[Start of section]

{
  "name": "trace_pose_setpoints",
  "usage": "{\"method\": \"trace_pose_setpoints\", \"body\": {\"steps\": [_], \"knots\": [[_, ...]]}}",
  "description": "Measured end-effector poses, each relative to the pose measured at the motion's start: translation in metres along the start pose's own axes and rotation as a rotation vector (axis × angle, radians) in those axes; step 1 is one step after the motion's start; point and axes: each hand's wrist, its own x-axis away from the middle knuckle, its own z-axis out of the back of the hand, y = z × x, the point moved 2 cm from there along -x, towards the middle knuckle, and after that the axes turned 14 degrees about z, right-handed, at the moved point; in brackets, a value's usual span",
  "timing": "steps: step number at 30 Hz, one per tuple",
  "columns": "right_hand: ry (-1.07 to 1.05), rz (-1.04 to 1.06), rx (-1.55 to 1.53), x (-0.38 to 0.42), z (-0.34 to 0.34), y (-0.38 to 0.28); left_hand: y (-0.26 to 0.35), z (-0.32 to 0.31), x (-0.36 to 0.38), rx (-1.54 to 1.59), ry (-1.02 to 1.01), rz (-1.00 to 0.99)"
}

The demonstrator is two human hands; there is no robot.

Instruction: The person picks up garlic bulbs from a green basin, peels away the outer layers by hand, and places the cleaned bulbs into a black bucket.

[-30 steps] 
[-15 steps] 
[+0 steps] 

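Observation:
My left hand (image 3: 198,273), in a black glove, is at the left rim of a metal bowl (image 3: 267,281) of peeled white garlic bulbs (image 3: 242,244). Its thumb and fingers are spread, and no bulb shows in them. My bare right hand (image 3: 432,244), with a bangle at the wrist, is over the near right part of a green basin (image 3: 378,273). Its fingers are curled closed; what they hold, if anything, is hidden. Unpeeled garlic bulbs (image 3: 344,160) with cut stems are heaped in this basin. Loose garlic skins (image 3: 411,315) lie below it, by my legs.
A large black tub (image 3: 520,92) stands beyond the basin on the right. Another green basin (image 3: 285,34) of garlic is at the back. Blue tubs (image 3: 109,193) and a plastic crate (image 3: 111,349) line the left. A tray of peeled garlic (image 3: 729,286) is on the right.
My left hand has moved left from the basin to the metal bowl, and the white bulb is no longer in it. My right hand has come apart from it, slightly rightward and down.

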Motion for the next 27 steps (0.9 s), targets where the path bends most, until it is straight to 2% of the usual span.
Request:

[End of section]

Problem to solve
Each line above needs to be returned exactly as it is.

Exercise response
{
  "name": "trace_pose_setpoints",
  "usage": "{\"method\": \"trace_pose_setpoints\", \"body\": {\"steps\": [_], \"knots\": [[_, ...]]}}",
  "description": "Measured end-effector poses, each relative to the pose measured at the motion's start: translation in metres along the start pose's own axes and rotation as a rotation vector (axis × angle, radians) in those axes; step 1 is one step after the motion's start; point and axes: each hand's wrist, its own x-axis away from the middle knuckle, its own z-axis out of the back of the hand, y = z × x, the point moved 2 cm from there along -x, towards the middle knuckle, and after that the axes turned 14 degrees about z, right-handed, at the moved point; in brackets, a value's usual span",
  "timing": "steps: step number at 30 Hz, one per tuple",
  "columns": "right_hand: ry (-1.07 to 1.05), rz (-1.04 to 1.06), rx (-1.55 to 1.53), x (-0.38 to 0.42), z (-0.34 to 0.34), y (-0.38 to 0.28); left_hand: y (-0.26 to 0.35), z (-0.32 to 0.31), x (-0.36 to 0.38), rx (-1.54 to 1.59), ry (-1.02 to 1.01), rz (-1.00 to 0.99)"
}

The demonstrator is two human hands; there is no robot.

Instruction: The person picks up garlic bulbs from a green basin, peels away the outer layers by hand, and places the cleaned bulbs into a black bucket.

[-30 steps] 
[-15 steps] 
[+0 steps] 

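Observation:
My left hand (image 3: 198,273), in a black glove, is at the left rim of a metal bowl (image 3: 267,281) of peeled white garlic bulbs (image 3: 242,244). Its thumb and fingers are spread, and no bulb shows in them. My bare right hand (image 3: 432,244), with a bangle at the wrist, is over the near right part of a green basin (image 3: 378,273). Its fingers are curled closed; what they hold, if anything, is hidden. Unpeeled garlic bulbs (image 3: 344,160) with cut stems are heaped in this basin. Loose garlic skins (image 3: 411,315) lie below it, by my legs.
A large black tub (image 3: 520,92) stands beyond the basin on the right. Another green basin (image 3: 285,34) of garlic is at the back. Blue tubs (image 3: 109,193) and a plastic crate (image 3: 111,349) line the left. A tray of peeled garlic (image 3: 729,286) is on the right.
My left hand has moved left from the basin to the metal bowl, and the white bulb is no longer in it. My right hand has come apart from it, slightly rightward and down.
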
Motion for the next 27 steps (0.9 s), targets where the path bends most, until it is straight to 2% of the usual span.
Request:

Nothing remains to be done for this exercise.